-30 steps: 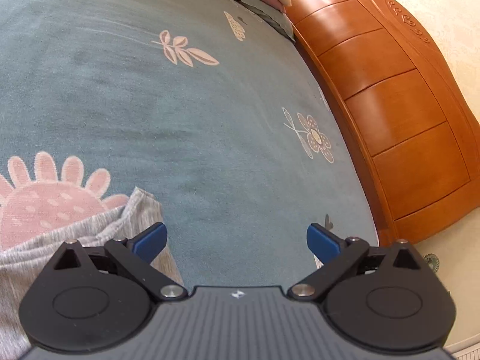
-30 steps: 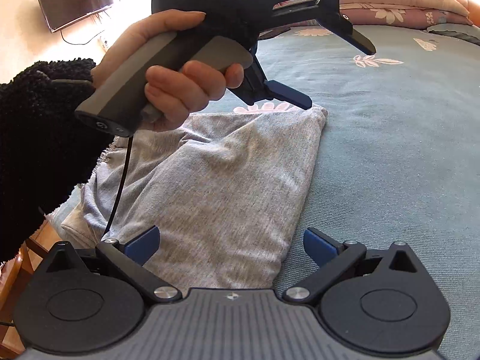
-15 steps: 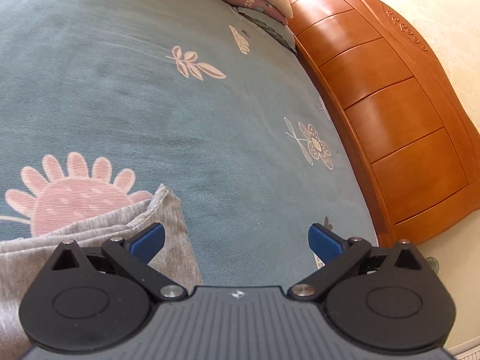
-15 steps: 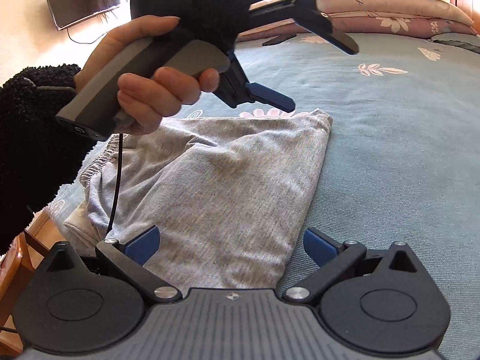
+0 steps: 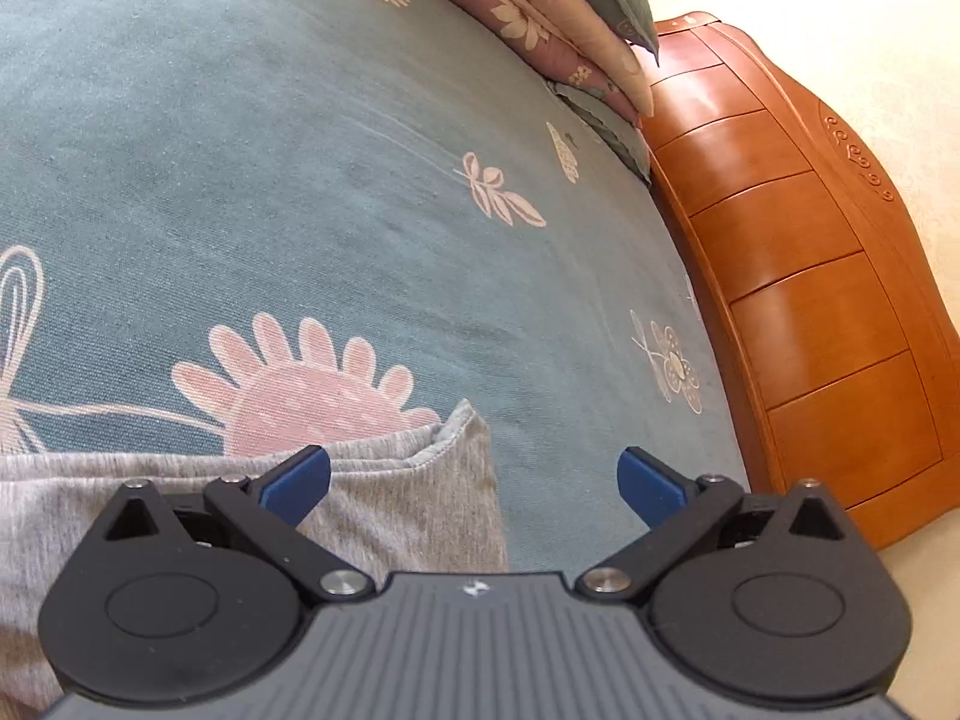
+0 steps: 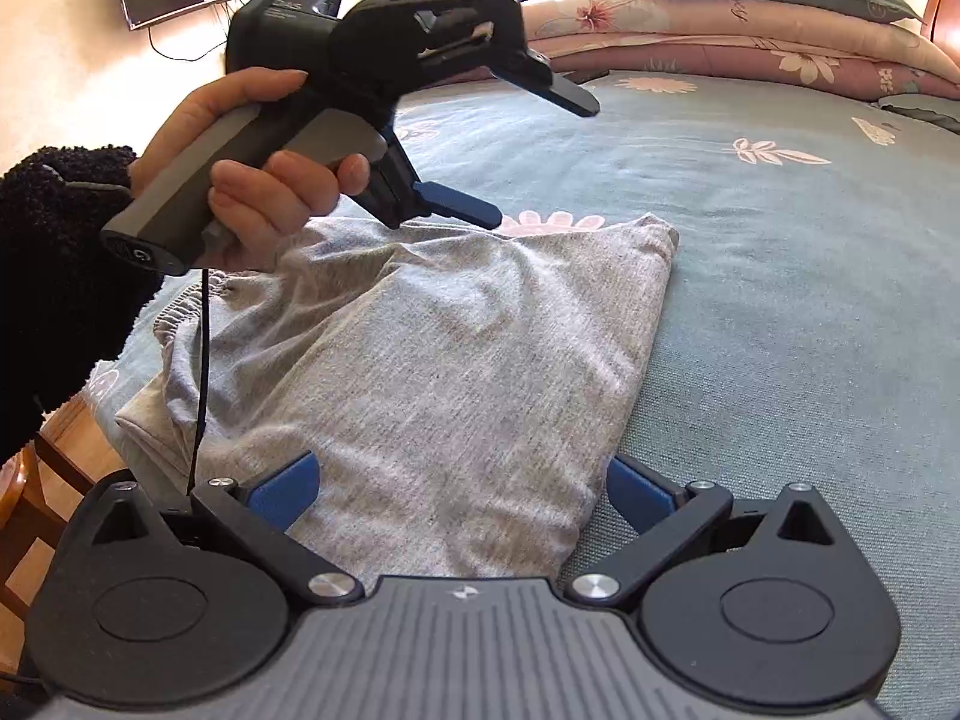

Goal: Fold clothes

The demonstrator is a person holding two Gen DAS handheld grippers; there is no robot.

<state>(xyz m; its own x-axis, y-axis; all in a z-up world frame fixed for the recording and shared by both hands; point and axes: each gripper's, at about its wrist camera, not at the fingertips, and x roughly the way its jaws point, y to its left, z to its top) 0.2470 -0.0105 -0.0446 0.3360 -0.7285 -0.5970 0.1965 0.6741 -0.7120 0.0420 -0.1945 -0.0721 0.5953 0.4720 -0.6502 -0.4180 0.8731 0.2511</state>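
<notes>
Only rightward: hand (image 6: 252, 180) on left gripper (image 6: 543, 159).

— Where did the left wrist camera sit?
— Low behind its own fingers (image 5: 297, 483), close over the bedspread (image 5: 300, 180), facing the headboard (image 5: 810, 312).
— And the right?
— Behind its fingers (image 6: 282, 498), looking across the bed toward the pillows (image 6: 750, 18).
— What did they share?
— The grey garment's (image 6: 450, 372) far corner (image 5: 462, 420).
</notes>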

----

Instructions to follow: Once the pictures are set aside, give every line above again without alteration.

Answer section:
-30 steps: 
-30 steps: 
-15 steps: 
-15 steps: 
+0 steps: 
+0 steps: 

Goal: Fold clothes

The demonstrator is a person holding two Gen DAS handheld grippers; there is no robot.

<state>(xyz m; its own x-axis, y-axis; all in a z-up world frame fixed for the recording and shared by both hands; point and axes: each gripper's, at about its wrist camera, not at the fingertips, and x roughly the way its jaws point, y to its left, z to its top) 0.2470 -0.0105 -0.0446 0.3360 -0.7285 -0.5970 0.1965 0.6741 -0.7120 0.0420 -0.1945 -0.0721 0.5953 0.4720 -0.6502 -0.4180 0.8731 0.2511</state>
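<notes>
Only rightward: hand (image 6: 252, 180) on left gripper (image 6: 543, 159).

— Where did the left wrist camera sit?
— Low behind its own fingers (image 5: 297, 483), close over the bedspread (image 5: 300, 180), facing the headboard (image 5: 810, 312).
— And the right?
— Behind its fingers (image 6: 282, 498), looking across the bed toward the pillows (image 6: 750, 18).
— What did they share?
— The grey garment's (image 6: 450, 372) far corner (image 5: 462, 420).
</notes>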

None of the exercise remains to be done.